1/2 Liberal thinkers - Alexis de Tocqueville “The French exception” August 11th 2018 P56 トックビル

1/2 Liberal thinkers - Alexis de Tocqueville “The French exception” August 11th 2018 P56 トックビル

The gloomiest of the great liberals worried that democracy might not be compatible with liberty

He is the most unusual member of the liberal pantheon. Liberalism has usually been at its most vigorous among the Anglo-American middle classes. By contrast, Alexis de Tocqueville was a proud member of the French aristocracy. Liberalism tends to be marinated in optimism to such extent that it sometimes shades into naivety. Tocqueville believed that liberal optimism needs to be served with a side-order of pessimism. Far from being automatic, progress depends on wise government and sensible policy.
He also ranks among the greats. He wrote classic studies of two engines of the emerging liberal order: “Democracy in America” (1835-40) and “The Old Regime and the French Revolution” (1856).
He also helped shape French liberalism, both as a political activist and as a thinker. He was a leading participant in the “Great Debate” of the 1820s between liberals and ultra-Royalists about the future direction of France. In 1849 he served briefly as foreign minister (he died a decade later). He broadened the liberal tradition by subjecting the bland pieties of the Anglo-American middle class to a certain aristocratic disdain; and he deepened it by pointing to the growing dangers of bureaucratic centralisation. Better than any other liberal, Tocqueville understood the importance of ensuring that the collective business of society is done as much as possible by the people themselves, through voluntary effort, rather than by the government.
Tocqueville’s liberalism was driven by two forces. The first was his fierce commitment to the sanctity of the individual. The purpose of politics was to protect people’s rights (particularly the right to free discussion) and to give them scope to develop their abilities to the full. The second was his unshakable belief that the future lay with “democracy”. By that he meant more than just parliamentary democracy with its principle of elections and wide suffrage. He meant a society based on equality.
The old regime was predicated on the belief that society was divided into fixed classes. Some people are born to rule and others to serve. Rulers like Tocqueville’s family in Normandy inherited responsibilities as well as privileges. They were morally bound to look after “their people” and serve “their country”. Democratic society was based on the idea that all people were born equal. They came into the world as individuals rather than as aristocrats or peasants.
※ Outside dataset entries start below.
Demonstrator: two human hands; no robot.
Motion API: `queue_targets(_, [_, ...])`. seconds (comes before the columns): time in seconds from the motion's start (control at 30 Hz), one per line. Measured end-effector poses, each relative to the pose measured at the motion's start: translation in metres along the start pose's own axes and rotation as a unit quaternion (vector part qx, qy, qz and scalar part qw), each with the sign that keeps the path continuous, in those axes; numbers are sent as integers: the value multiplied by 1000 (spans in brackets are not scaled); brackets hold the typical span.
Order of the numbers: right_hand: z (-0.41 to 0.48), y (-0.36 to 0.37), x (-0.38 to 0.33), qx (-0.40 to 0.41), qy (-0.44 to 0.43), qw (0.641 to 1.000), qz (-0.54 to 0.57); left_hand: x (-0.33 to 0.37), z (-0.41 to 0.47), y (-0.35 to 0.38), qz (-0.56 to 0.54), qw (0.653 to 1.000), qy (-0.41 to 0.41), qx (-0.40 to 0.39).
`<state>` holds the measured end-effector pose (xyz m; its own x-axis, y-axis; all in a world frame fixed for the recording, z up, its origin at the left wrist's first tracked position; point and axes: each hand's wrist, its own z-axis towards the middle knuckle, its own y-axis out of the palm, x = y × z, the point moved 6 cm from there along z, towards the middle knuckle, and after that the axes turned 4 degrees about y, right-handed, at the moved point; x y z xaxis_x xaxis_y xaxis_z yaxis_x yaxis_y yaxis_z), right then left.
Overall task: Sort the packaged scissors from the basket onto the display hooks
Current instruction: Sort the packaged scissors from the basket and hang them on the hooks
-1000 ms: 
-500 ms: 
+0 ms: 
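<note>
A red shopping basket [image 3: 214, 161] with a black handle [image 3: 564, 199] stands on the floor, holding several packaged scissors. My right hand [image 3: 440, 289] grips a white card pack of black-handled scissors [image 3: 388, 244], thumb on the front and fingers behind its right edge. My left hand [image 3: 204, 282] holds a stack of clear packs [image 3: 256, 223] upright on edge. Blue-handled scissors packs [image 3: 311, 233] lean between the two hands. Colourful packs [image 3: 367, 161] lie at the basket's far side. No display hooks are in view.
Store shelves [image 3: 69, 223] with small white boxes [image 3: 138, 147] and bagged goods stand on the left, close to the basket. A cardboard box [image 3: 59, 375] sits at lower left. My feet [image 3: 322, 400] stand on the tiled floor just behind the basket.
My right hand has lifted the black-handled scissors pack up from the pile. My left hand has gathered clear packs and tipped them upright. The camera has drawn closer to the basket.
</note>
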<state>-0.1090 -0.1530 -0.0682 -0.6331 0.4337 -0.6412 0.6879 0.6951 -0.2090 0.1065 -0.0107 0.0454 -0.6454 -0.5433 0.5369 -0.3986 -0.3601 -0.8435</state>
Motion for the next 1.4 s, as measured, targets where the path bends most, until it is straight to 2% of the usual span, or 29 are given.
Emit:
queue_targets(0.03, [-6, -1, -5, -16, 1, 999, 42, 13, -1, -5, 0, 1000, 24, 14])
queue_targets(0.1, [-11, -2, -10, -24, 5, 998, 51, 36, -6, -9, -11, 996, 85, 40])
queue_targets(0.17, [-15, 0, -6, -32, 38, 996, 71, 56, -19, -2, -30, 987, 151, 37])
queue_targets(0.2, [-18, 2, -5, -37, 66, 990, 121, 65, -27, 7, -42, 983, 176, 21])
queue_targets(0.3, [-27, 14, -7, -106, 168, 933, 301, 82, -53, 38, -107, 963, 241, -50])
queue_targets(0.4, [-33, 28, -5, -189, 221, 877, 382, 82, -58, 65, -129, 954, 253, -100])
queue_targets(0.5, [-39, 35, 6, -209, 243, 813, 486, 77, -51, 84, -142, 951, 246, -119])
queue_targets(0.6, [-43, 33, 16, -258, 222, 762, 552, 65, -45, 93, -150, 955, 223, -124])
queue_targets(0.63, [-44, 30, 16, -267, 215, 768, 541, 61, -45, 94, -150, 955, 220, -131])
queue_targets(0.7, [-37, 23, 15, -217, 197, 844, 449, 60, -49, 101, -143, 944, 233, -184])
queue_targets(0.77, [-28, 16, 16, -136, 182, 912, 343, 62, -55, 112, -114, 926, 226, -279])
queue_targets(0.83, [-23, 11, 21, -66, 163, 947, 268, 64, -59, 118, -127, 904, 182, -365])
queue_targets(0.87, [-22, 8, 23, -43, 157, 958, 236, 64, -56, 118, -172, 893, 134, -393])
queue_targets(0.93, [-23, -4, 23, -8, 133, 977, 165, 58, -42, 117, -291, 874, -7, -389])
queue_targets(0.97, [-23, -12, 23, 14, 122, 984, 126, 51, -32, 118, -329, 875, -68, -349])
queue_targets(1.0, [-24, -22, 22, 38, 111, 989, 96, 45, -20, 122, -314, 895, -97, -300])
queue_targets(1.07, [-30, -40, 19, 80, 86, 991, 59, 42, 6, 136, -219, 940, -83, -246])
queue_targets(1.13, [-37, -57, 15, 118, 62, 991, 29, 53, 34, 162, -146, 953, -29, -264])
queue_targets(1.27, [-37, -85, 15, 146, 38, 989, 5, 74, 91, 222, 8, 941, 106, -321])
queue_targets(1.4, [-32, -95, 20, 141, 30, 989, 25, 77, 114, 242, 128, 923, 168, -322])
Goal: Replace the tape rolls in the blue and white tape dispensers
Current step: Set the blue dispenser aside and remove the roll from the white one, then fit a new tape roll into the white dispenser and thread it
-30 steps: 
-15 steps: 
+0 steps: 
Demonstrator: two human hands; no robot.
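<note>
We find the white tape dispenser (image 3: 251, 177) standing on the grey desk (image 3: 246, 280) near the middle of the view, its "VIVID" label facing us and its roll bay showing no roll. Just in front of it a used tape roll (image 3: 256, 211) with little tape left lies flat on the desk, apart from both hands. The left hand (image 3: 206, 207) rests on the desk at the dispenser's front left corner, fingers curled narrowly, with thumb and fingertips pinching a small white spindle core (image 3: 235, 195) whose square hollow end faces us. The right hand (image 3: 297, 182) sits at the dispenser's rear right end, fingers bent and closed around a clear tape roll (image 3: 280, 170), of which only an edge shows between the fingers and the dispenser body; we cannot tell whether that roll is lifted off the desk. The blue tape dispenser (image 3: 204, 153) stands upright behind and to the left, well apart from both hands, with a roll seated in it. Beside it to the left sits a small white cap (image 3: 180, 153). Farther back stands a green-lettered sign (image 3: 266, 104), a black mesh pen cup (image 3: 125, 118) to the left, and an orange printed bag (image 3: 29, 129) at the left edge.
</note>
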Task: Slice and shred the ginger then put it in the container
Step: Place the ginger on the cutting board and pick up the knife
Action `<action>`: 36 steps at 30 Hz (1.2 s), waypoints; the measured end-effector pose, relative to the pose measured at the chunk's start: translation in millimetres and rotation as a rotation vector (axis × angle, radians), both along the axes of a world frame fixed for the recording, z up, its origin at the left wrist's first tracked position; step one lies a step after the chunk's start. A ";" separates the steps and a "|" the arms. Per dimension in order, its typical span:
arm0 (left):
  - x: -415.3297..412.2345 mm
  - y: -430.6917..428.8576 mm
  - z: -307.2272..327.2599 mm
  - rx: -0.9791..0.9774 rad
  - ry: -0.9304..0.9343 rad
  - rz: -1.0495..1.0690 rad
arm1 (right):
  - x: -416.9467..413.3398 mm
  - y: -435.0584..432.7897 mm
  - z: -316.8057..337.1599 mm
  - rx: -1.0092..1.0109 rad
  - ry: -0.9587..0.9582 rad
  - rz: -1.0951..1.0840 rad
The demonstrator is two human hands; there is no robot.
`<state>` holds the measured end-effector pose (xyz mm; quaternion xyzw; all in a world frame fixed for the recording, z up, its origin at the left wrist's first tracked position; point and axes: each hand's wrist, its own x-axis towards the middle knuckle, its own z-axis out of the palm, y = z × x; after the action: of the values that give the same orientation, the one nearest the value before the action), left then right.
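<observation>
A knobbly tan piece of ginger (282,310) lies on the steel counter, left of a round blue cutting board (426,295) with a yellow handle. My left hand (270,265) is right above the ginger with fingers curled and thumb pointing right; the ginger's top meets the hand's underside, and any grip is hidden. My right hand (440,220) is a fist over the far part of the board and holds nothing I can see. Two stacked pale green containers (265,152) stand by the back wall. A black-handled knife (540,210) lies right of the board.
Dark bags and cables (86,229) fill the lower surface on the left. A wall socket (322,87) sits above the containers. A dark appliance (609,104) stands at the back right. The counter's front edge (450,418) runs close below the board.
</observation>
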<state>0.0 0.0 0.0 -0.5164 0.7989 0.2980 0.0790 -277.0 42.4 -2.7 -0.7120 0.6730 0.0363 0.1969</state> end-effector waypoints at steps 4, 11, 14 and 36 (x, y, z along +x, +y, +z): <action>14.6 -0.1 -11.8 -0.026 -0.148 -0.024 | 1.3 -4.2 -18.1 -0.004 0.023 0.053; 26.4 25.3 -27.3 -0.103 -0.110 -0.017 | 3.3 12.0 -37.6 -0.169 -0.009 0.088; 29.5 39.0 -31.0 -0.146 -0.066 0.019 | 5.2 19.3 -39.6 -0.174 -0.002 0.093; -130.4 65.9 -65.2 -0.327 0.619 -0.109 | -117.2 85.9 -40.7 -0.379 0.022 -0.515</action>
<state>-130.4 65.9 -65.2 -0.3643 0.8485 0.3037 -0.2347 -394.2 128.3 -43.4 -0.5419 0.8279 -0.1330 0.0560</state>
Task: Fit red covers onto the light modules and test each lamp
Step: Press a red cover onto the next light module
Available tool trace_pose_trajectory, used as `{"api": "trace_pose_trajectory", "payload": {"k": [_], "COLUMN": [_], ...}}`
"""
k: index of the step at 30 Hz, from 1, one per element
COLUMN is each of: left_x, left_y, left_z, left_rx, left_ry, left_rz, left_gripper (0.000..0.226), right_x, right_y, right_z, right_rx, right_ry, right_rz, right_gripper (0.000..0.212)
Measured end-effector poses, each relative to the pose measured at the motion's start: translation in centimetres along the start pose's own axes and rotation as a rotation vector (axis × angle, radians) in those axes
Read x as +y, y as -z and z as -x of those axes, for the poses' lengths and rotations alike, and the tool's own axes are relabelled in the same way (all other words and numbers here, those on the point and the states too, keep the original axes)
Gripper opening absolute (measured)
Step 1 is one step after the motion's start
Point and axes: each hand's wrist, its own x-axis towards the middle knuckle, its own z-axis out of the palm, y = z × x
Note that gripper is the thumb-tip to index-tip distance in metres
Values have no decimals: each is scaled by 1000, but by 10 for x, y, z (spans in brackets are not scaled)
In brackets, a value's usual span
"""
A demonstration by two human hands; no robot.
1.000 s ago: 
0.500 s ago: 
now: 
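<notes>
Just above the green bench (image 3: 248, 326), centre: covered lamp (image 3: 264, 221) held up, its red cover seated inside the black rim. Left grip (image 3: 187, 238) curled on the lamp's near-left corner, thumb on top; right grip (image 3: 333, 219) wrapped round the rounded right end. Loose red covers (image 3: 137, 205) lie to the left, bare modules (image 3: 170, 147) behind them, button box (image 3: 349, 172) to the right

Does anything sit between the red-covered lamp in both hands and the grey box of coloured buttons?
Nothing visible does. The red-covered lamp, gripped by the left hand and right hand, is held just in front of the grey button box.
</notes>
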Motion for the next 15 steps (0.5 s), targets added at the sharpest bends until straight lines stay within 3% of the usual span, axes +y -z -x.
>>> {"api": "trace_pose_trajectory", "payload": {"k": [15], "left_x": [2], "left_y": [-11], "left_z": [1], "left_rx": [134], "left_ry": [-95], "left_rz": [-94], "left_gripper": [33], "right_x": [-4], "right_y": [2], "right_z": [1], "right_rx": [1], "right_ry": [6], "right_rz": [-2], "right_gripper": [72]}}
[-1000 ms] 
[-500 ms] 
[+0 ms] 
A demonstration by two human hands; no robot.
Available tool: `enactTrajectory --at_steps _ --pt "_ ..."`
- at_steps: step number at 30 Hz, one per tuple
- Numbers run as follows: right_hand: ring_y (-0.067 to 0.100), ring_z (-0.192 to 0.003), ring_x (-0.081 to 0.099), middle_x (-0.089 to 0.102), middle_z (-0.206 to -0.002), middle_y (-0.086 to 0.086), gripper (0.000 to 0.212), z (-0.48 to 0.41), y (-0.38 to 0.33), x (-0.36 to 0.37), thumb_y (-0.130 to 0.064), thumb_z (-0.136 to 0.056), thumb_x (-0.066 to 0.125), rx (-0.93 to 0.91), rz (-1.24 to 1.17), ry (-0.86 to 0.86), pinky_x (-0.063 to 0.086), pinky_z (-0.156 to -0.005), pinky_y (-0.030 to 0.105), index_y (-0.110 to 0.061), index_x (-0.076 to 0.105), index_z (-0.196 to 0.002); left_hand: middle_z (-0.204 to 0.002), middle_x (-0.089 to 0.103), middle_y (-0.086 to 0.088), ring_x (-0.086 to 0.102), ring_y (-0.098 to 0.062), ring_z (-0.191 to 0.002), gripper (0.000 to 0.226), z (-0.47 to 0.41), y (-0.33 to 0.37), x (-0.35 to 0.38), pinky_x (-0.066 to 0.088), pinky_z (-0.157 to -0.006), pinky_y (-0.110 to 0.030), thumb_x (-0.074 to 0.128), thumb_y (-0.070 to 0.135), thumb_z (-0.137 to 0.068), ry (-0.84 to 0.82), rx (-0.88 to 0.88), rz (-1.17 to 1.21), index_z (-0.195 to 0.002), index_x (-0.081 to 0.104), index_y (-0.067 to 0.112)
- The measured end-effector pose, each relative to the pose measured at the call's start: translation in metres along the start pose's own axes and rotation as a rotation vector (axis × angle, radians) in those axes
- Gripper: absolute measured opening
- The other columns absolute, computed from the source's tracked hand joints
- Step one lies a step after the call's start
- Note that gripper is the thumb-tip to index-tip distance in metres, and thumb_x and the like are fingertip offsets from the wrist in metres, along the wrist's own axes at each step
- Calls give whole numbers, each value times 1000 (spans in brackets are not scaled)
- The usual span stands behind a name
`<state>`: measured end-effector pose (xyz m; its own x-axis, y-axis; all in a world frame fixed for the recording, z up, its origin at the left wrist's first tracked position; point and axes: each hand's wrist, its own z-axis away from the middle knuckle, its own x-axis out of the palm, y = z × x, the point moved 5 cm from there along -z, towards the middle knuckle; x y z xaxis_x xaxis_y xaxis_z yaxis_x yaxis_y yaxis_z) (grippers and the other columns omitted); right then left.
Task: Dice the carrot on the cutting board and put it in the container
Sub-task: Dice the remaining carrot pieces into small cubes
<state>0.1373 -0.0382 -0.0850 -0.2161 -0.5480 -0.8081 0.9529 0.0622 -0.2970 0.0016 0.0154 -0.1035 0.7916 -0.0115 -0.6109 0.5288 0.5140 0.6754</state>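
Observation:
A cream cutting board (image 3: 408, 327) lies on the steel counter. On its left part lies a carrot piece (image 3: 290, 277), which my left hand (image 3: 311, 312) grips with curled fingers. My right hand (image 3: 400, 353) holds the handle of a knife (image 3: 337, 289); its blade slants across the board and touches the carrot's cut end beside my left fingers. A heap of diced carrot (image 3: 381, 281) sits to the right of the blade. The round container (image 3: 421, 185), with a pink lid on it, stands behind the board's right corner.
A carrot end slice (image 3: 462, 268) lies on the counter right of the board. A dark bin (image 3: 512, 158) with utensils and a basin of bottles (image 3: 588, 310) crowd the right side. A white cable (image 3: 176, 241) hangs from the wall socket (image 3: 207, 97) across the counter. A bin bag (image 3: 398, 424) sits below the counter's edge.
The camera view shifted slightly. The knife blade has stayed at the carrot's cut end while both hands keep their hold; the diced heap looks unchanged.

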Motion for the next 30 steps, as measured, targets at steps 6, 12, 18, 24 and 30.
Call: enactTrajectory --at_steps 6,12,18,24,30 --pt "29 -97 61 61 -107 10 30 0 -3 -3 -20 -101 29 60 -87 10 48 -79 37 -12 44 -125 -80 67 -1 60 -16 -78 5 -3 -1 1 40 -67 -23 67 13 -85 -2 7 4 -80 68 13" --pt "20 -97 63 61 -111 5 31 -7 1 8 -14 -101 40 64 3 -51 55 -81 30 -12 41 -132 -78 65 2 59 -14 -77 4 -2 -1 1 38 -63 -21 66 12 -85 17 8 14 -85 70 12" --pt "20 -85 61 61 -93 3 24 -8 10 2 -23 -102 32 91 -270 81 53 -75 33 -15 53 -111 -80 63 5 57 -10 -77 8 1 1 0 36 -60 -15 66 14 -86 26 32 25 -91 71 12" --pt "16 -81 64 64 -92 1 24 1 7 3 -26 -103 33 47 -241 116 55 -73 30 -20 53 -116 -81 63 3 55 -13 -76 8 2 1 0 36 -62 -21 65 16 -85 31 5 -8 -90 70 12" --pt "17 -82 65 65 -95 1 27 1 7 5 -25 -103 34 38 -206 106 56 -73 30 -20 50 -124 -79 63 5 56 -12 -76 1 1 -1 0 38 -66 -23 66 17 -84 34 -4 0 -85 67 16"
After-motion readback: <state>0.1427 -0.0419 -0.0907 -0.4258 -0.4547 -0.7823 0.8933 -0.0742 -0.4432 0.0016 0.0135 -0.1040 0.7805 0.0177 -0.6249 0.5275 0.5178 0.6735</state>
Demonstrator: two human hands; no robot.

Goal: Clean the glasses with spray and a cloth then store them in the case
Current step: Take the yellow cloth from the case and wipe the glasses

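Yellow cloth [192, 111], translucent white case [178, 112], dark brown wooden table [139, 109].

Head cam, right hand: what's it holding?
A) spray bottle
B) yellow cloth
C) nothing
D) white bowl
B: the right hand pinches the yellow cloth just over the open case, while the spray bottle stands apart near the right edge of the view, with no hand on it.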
Their greatest responsibility was to make the most of their abilities.

Terror and the state

Many members of Tocqueville’s class thought that democratisation was both an accident and a mistake - an accident because cleverer management of the old regime could have prevented the revolution in 1789, and a mistake because democracy destroyed everything they held most dear. Tocqueville thought that was nonsense - and pitied his fellow blue-bloods who wasted their lives in a doomed attempt to restore aristocratic privilege.
The great question at the heart of Tocqueville’s thought is the relationship between liberty and democracy. Tocqueville was certain that it was impossible to have liberty without democracy, but he worried that it was possible to have democracy without liberty. For example, democracy might transfer power from the old aristocracy to an all-powerful central state, thereby reducing individuals to helpless, isolated atoms. Or it might make a mockery of free discussion by manipulating everybody into bowing down before conventional wisdom.
Sir Larry Siedentop, an Oxford academic, points out that Tocqueville’s contribution was to identify a structural flaw in democratic societies. Liberals are so preoccupied by the “contract” between the individual on the one hand and the state on the other that they don't make enough room for intermediate associations which acted as schools of local politics and buffers between the individual and the state. And, he was the first serious thinker to warn that liberalism could destroy itself. Tocqueville worried that states might use the principle of equality to accumulate power and ride roughshod over local traditions and local communities. Such centralisation might have all sorts of malign consequences. It might reduce the variety of institutions by obliging them to follow a central script. It might reduce individuals to a position of defencelessness before the mighty state, either by forcing them to obey the state’s edicts or making them dependent on the state’s largesse. And it might kill off traditions of self-government. Thus one liberal principle - equal treatment - might end up? destroying three rival principles: self-government, pluralism and freedom from coercion.